King has not changed the order of service that filled two CDs on that first recording, which, as he pointed out, was speculative inasmuch as there is no clear and complete record of what pieces were performed that day in Westminster Abbey in 1727. All we know of for sure are the Handel anthems plus William Child’s O Lord, grant the King a long life and one or other of Orlando Gibbons’s two Te Deums. King programmes the rest on the assumption that the Abbey raided its archive for content from previous coronations, and happily fishes out superb music by Purcell (I was glad) and Blow (Behold, O God our defender and the majestic God spake sometime in visions), plus some functional pieces by Tallis and John Farmer. Trumpet fanfares, drum processions and some lusty shouting complete the picture. The result, rather as with royal pageants today, seems consciously to set the old alongside the new, as the compact and sinewy 17th-century Englishness of Gibbons, Purcell and Blow contrasts with the more continental, suave, even dancelike manner of Handel.

Not surprisingly, the switch from audio to film has pluses and minuses. If you were expecting a visual treat to match the occasion you will be disappointed, for despite all the Chapelle’s gilt and marble this is a ‘normal’ concert, and filmed as such, the focus being very much on its 21st-century performers. There is even applause and bowing before what was clearly an interval. Yet while the CD gave you a better chance to visualise the ermine and soaring stones of the Abbey, there is a flow to the concert that gives it more of the sense of an actual happening. And it is certainly fun to see the orchestra stand and join in the singing of Farmer’s hymn Come Holy Ghost (some of them authentically head-in-copy), and a lady in the audience mouthing along to the words ‘O Lamb of God’ in Tallis’s O God, the Father of Heaven.

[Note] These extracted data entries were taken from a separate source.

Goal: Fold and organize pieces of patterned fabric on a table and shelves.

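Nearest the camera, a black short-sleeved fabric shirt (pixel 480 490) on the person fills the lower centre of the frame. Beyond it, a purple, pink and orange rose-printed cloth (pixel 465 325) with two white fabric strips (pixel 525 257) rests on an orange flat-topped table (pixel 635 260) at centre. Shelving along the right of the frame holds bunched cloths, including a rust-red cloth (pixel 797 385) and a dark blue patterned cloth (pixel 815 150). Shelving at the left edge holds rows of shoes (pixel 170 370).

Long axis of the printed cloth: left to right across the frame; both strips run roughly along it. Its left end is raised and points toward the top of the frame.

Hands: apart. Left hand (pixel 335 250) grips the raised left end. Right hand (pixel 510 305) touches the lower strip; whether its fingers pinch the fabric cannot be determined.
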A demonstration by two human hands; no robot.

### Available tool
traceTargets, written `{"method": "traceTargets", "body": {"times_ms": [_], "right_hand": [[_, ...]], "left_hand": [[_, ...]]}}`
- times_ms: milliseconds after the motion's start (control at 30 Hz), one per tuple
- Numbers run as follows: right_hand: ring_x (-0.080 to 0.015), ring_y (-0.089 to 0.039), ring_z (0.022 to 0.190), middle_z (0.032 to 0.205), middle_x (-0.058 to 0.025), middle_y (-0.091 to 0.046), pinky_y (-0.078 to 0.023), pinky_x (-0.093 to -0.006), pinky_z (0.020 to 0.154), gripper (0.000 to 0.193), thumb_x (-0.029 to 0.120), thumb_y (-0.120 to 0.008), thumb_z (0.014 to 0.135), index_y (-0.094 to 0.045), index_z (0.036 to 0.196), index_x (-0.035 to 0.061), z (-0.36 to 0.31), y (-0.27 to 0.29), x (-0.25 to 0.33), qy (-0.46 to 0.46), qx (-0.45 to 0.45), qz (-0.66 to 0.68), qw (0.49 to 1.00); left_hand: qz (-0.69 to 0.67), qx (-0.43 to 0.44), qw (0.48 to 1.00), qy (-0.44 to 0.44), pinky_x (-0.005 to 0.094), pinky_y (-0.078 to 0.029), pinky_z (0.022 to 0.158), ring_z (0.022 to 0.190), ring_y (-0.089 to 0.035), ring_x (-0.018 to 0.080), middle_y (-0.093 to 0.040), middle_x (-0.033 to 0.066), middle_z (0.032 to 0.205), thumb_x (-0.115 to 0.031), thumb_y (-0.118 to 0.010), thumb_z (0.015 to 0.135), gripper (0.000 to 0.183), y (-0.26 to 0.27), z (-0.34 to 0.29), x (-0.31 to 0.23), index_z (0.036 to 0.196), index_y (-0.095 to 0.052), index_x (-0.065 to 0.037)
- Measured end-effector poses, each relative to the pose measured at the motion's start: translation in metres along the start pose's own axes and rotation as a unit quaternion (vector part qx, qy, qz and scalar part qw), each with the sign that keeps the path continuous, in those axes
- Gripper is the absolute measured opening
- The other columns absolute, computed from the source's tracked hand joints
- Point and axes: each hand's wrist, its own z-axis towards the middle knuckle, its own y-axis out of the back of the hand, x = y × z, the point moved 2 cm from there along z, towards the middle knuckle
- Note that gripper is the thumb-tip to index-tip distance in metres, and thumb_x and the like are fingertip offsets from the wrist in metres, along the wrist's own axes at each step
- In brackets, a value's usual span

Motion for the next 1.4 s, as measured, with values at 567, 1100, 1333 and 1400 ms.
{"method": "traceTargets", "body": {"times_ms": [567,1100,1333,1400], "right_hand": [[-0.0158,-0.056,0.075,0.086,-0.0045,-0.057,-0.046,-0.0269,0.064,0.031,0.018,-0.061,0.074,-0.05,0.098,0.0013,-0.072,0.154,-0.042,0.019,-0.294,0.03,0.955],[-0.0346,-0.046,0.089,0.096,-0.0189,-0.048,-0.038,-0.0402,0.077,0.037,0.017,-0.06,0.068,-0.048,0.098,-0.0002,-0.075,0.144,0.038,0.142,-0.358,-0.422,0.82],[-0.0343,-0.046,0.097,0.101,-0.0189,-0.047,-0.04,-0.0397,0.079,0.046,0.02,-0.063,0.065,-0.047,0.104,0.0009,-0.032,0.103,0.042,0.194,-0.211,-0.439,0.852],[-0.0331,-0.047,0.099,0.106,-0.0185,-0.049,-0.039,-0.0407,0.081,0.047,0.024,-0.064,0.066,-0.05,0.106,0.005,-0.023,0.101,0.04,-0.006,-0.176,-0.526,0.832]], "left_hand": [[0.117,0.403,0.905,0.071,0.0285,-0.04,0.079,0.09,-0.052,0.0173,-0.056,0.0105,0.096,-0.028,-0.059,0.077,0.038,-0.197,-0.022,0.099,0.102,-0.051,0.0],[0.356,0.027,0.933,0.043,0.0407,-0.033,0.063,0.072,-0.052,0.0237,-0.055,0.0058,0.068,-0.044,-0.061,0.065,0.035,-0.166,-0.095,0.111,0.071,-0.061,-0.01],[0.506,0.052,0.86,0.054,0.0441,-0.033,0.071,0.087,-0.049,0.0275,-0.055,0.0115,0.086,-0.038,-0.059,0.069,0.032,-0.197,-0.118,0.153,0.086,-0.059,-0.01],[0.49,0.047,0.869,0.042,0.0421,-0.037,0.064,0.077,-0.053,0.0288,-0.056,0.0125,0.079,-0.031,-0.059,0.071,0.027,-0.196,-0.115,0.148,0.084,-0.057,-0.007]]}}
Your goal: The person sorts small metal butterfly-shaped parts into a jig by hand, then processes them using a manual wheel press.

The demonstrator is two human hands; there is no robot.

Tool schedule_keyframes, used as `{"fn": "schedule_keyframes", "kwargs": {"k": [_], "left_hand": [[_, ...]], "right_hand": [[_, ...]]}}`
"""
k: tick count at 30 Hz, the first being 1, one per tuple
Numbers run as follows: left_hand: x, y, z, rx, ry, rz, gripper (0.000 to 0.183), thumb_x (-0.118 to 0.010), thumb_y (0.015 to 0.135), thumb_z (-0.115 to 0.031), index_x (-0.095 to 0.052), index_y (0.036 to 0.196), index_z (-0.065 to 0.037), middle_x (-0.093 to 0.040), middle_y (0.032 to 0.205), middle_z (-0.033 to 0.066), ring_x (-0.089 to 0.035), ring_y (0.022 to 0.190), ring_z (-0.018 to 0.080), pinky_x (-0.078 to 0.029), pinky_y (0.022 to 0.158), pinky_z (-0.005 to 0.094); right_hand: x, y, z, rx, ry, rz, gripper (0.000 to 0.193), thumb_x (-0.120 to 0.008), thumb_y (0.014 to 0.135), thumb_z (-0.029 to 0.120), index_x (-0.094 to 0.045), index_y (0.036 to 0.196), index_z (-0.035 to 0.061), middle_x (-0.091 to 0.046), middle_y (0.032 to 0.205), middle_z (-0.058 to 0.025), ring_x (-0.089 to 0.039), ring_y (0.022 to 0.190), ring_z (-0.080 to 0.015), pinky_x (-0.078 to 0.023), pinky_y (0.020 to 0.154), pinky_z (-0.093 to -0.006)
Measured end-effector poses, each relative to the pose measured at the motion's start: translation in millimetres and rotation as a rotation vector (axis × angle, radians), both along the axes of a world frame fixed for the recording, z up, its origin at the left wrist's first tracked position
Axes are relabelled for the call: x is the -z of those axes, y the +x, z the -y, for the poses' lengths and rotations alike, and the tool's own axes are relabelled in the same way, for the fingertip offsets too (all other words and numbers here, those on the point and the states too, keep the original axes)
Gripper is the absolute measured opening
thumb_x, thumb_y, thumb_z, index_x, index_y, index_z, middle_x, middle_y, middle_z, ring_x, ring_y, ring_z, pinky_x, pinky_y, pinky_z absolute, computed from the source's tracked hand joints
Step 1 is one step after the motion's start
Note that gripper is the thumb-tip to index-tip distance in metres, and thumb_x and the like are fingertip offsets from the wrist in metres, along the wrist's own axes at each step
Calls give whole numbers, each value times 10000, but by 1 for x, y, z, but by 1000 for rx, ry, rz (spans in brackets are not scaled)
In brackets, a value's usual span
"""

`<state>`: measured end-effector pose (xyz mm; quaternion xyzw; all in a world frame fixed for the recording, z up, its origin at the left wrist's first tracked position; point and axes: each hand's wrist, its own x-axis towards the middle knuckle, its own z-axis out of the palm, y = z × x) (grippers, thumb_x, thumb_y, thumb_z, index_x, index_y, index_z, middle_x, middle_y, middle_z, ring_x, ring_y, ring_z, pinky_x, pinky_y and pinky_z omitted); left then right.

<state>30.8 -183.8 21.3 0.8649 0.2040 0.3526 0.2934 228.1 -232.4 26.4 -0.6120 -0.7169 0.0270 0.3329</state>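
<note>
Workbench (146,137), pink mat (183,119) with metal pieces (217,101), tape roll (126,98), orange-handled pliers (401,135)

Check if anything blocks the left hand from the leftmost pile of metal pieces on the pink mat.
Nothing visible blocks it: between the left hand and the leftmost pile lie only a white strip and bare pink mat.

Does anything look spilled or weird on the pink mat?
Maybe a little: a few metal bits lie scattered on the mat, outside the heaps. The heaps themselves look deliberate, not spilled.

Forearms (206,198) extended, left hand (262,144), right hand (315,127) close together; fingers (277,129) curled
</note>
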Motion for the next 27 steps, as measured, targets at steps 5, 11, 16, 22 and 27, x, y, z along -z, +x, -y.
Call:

Though the CD obviously allowed more care to be taken over the finer details of recording and performance, the singing and playing here are of predictable high quality. A college or cathedral choir might have set a more atmospheric tone but the singing of The King’s Consort’s adult professionals is excellent, and in itself deeply coloured by the Anglican tradition, as their expert accounts of the earlier pieces show. I suspect the discs will remain the more nourishing version in the long run but this is a nice enough alternative. Boo to the film-makers, though, for running a part-reprise of Zadok over the final titles.